I can simply answer your question. Spherical Volumetric Fog is done by calculating the distance between two intersection points of a sphere. These intersection points are computed by casting a ray from a vertex to the camera, when the ray hits the sphere you get two (or one if a tangent by the way) intersection points. Calculating the distance is used to calculate the fogging of the vertex.

But this is not the only way to do fogging. Basically as said before everything comes down to calculate two intersection points (where the ray enters and leaves the fog). But you can calculate the two intersectíon points with spheres, boxes, 3D Meshes and so on. Spheres are normally used because calculating intersection points is very easy and quite fast. In order to do ground fog, just use a box which starts and is some value high. That's it. Calculate the intersection points with the box and do the rest the same as with spheres.
You can also do that with 3D Meshes, but then calculating intersection points get's quite slow and complicated.

I don't know if Unreal is able to use different Volumes than spheres, but basically this is a way to do very, very nice ground fog.

I will soon post an article (give me 3 or 4 days) which will very detailed explain, how it works, the basics and how to do it in a program. There will also be Source Code and an executable. It will explain spherical fog, but you will also see a few ideas how to do it with other volumes.
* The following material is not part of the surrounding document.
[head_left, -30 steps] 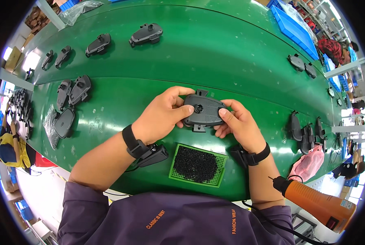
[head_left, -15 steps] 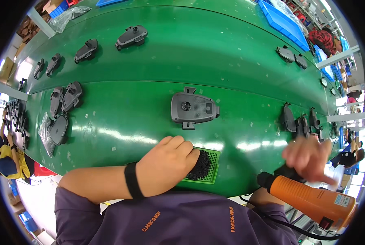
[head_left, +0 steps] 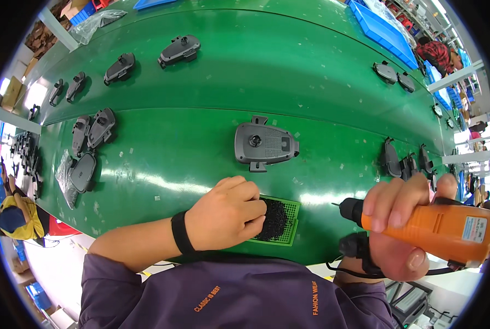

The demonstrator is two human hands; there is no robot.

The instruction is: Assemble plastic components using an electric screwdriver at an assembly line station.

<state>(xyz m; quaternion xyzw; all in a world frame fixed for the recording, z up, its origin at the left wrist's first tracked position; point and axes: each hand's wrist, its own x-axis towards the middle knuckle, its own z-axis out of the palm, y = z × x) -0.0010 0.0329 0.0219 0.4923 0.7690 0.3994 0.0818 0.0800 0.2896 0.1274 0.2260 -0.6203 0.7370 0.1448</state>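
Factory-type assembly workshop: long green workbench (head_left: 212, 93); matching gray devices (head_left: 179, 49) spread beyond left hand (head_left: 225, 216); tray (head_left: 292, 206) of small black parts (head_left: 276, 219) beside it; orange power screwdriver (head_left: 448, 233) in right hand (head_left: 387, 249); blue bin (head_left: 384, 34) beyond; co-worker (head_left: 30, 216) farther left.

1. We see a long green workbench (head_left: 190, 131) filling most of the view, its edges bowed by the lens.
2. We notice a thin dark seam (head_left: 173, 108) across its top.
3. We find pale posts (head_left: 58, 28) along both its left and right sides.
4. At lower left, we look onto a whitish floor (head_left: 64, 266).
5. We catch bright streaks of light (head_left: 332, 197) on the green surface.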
When my article is up, I will post it here.

Bye now,

Phillip Schuster

Phillip Schuster
I think if we will use spheres, updating lightmaps will be quite fast. Because sphere always result on a polygon highlight in center that fades to borders, we can store initual fog density and then just calculate new one at the center and at the border, and then fade it using simple quadratic equation.
This idea is still not clear for me, but i think this might be fast.

Also, make vertex fog is easy, but how to be with lightmaps fog? (foggin every pixel). At /opengl i found some words about space tesselation, but i didn't get how to do this.

Thanx,
FlyFire
http://codexorg.webjump.com

In the little volumetric fog article I wrote a while back, I used axis aligned boxes (not neccessarily square). This makes calculating the intersection trivial. My density calculations treat the box as it if was an ellipsoid (linear or quadratic fall-off along each axis from the center).

Don't feel restricted to using only spheres for your fog volumes. You can generalize the intersection algorithm to work with ellipsoids fairly easily.

------------------
Scott Franke [druid-]
sfranke@usc.edu
druid-'s GL Journal
http://www.gamedev.net/opengl


Not that its any of my business, but why is Nick talking to himself at the top of the article, it is very confusing to decipher what he is trying to say.